Urea (H2NCONH2) is used extensively as a nitrogen source in fertilizers.
2NH3 (g) + CO2 (g) --> H2NCONH2 (s) + H2O (g)
Ammonia gas at 223 C and 90. atm flows into a reactor at a rate of 500 L/min. Carbon dioxide at 223 C and 45 atm flows into the reactor at a rate of 600L/min. What mass of urea is produced per minute by this reaction assuming 100% yield?
2007-10-30 13:30:37 · 4 answers · asked by Anonymous in Science & Mathematics ➔ Chemistry
I keep answering this same question, so you must all go to the same school. Well, ignore the time per minute, as it is equal. First find mols, PV=nRT
(90atm)(500L) = n(0.08206Latm/molK)(496.15K)
45000 = 40.714n
1105.27 = n ( mols NH3 )
(45atm)(600L) = n(0.08206Latm/molK)(496.15K)
27000 = 40.714n
663.16 = n ( mols CO2 )
Now, I know NH3 limits the reaction. Here's how.

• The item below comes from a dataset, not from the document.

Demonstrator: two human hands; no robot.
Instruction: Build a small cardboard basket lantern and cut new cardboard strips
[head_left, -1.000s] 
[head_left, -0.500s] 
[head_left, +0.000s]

1105.27mol NH3 X1mol CO2/2mol NH3 = 552.635 mol CO2
You have more CO2 than that, so NH3 drives the reaction.
1105.27 mol NH3 X 1mol Urea/2mol NH3 X 60.062g Urea/1mol Urea = 33192.36 grams Urea produced per minute.
2007-10-30 13:49:16 · answer #1 · answered by Anonymous · 0⤊ 0⤋
First you need to know the moles of the reactants.
Use the ideal gas equation PV=nRT.
You have the pressure, volume, (assume 1 minute) temperature. Solve for n = moles.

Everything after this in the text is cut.